Corinne Minerve

Corinne Minerve, une jeune journaliste vit sa première campagne électorale. Elle nous en parle.

Quelles sont les difficultés qu’une jeune journaliste rencontre dans son quotidien ?
Le plus grand souci selon moi, c’est la rétention d’information, une pratique que je trouve commune à Maurice. Exemple : pour des sujets banals, on s’entend dire : «Nous n’avons pas le droit de parler à la presse. Les directives sont claires». Imaginez maintenant la difficulté sur des sujets sensibles. Bien sûr, c’est le propre du journaliste que d’aller creuser pour trouver l’information. Or, combien peut-on creuser en quelques heures si on travaille dans un quotidien? Autre souci : puisque le journalisme consiste entre autres à recueillir les opinions des autres, notre emploi du temps rime avec la disponibilité de l’autre. Si cette personne n’est pas libre de la journée, il faut soit se résoudre à l’attendre jusqu’à des heures indues, ou plus fréquemment, il faut changer de sujet, surtout quand on travaille pour l’actualité, où on peut pas se permettre de perdre du temps. Or, dans la petite île Maurice, ce n’est pas si simple de trouver plusieurs sujets par jour.

Est-ce facile pour vous de découvrir la campagne électorale quand il y a tant de menaces envers les journalistes ?
C’est en effet assez compliqué. J’essaie de ne pas en faire grand cas et de m’y habituer, vu que selon moi, la presse sera souvent persécutée – si elle fait son travail comme il le faut – vu les despotes qu’on voit à Maurice.

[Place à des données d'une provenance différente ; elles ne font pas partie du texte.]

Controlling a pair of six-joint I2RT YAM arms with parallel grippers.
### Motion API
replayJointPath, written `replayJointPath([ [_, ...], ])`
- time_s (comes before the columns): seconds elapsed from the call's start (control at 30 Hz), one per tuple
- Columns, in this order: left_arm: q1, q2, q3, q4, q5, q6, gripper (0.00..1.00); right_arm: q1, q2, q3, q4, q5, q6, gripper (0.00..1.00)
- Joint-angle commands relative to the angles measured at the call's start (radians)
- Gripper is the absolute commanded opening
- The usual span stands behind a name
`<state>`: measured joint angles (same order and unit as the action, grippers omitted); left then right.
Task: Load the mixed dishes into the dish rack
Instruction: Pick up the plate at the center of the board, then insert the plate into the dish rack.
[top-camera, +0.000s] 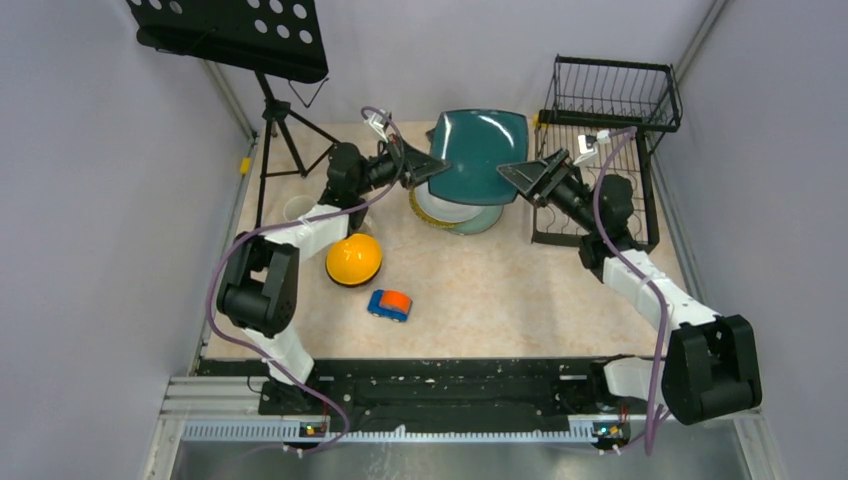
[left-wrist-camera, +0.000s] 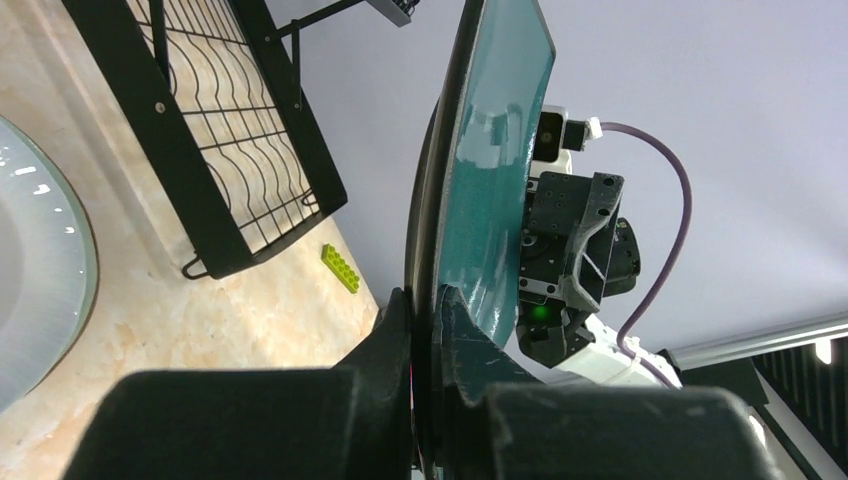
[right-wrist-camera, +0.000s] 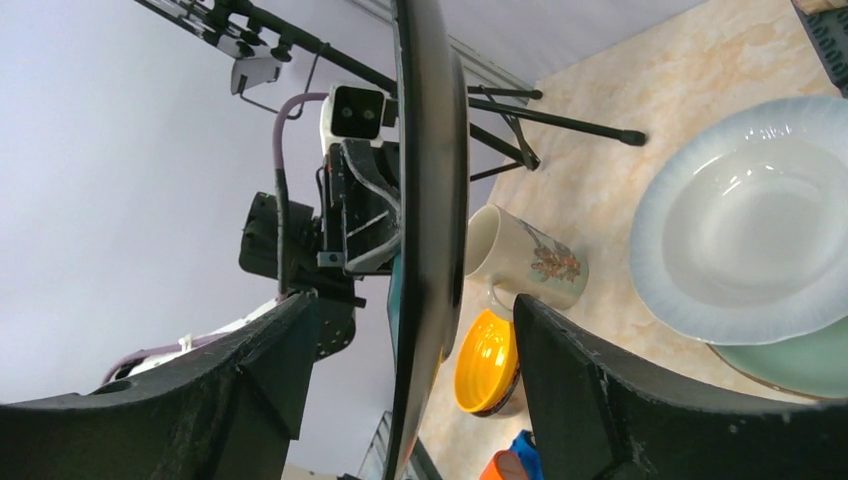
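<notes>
Nothing shows in your dish rack (left-wrist-camera: 190, 170) yet: left gripper (top-camera: 432, 165) clamps the teal plate (top-camera: 480, 155), right gripper (top-camera: 508, 172) straddles it, jaws apart.

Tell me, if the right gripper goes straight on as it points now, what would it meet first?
The dark teal square plate: its rim stands inside the open right gripper, apparently untouched. The left gripper holds the opposite rim.
</notes>
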<state>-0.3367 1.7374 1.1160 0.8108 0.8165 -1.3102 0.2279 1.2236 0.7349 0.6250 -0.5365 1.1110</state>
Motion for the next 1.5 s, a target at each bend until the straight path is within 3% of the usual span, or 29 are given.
replayJointPath([
  [0.0,-0.019,-0.097,0.001,0.157,-0.07,-0.053,0.0,-0.007,0.017,0.075,0.063,-0.024,0.001,0.72],
  [0.23,-0.03,-0.107,-0.033,0.17,-0.124,-0.052,0.0,-0.006,0.002,0.11,-0.004,-0.021,-0.052,0.54],
  [0.5,-0.037,-0.097,-0.046,0.214,-0.143,-0.082,0.0,-0.001,0.008,0.115,-0.027,-0.021,-0.072,0.51],
  [0.63,-0.041,-0.11,-0.061,0.22,-0.142,-0.082,0.0,-0.002,0.027,0.118,0.014,-0.026,-0.052,0.43],
  [0.7,-0.042,-0.117,-0.064,0.216,-0.144,-0.079,0.0,-0.002,0.046,0.124,0.032,-0.039,-0.044,0.26],
  [0.73,-0.041,-0.119,-0.064,0.214,-0.142,-0.077,0.0,-0.002,0.051,0.128,0.041,-0.043,-0.039,0.23],
  [0.87,-0.043,-0.121,-0.067,0.209,-0.143,-0.076,0.0,-0.002,0.068,0.141,0.04,-0.053,-0.031,0.44],
  [1.0,-0.046,-0.119,-0.063,0.209,-0.143,-0.078,0.0,-0.001,0.069,0.141,0.038,-0.057,-0.037,0.51],
  [1.1,-0.048,-0.115,-0.056,0.209,-0.137,-0.08,0.0,-0.001,0.065,0.141,0.025,-0.059,-0.045,0.45],
  [1.23,-0.05,-0.094,-0.034,0.211,-0.108,-0.084,0.0,-0.002,0.065,0.142,0.01,-0.069,-0.055,0.3],
  [1.3,-0.056,-0.097,-0.027,0.188,-0.102,-0.06,0.0,-0.002,0.064,0.144,0.002,-0.073,-0.065,0.18],
  [1.4,-0.06,-0.113,-0.026,0.105,-0.105,-0.003,0.0,-0.002,0.065,0.156,-0.014,-0.077,-0.077,0.16],
  [1.47,-0.059,-0.112,-0.023,0.089,-0.095,0.008,0.0,-0.002,0.065,0.161,-0.019,-0.077,-0.082,0.08],
])
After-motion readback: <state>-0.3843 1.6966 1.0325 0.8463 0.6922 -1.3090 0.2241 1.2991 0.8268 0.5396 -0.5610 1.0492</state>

Est-ce que c’est dangereux pour une jeune fille d’assister au meeting ?
Cela depend. Normalement, lors des meetings, ou autres réunions politiques, il y a toujours dans la foule un sympathisant d’un parti pour vous harceler, si ce n’est pas les politiciens, ou les leaders du parti eux-mêmes qui s’y mettent. Il est souvent plus simple – quoique ce n’est pas très éthique – de ne pas mentionner le nom du journal auquel on appartient quand on nous le demande. Car les rédacteurs de journaux parasités au pouvoir s’en sortent souvent à bon compte, contrairement à ceux qui veulent être objectifs et indépendants.

Quelle est la plus mauvaise expérience que vous avez vécue sur le terrain ?
Des politiciens qui lançaient des invectives au journal auquel j’appartiens lors de meetings. Certains pointent même du doigt des journalistes dans la foule. Comme pour attiser la haine envers le contre-pouvoir. Cette attitude fera qu’un jour des activistes ou de simples sympathisants à des partis politiques vont agresser physiquement des journalistes…,mais verbalement on a connu ça.

Parlez-nous du bon côté d’être journaliste.
C’est très enrichissant grâce à de nombreuses rencontres et à la diversité des sujets que nous sommes appelés à traiter. C’est aussi une façon d’être connectée en permanence à l’actualité, ce qui est primordial.

Pourquoi avez-vous choisi ce métier ?
Un peu par hasard je l’avoue. J’ai vu un appel à candidatures et j’y ai répondu. Je n’ai jamais regretté d’être entrée dans la presse, quoiqu’il m’arrive de me demander si je pourrais le faire correctement pour les dix ans à venir, vu l’exigence du métier.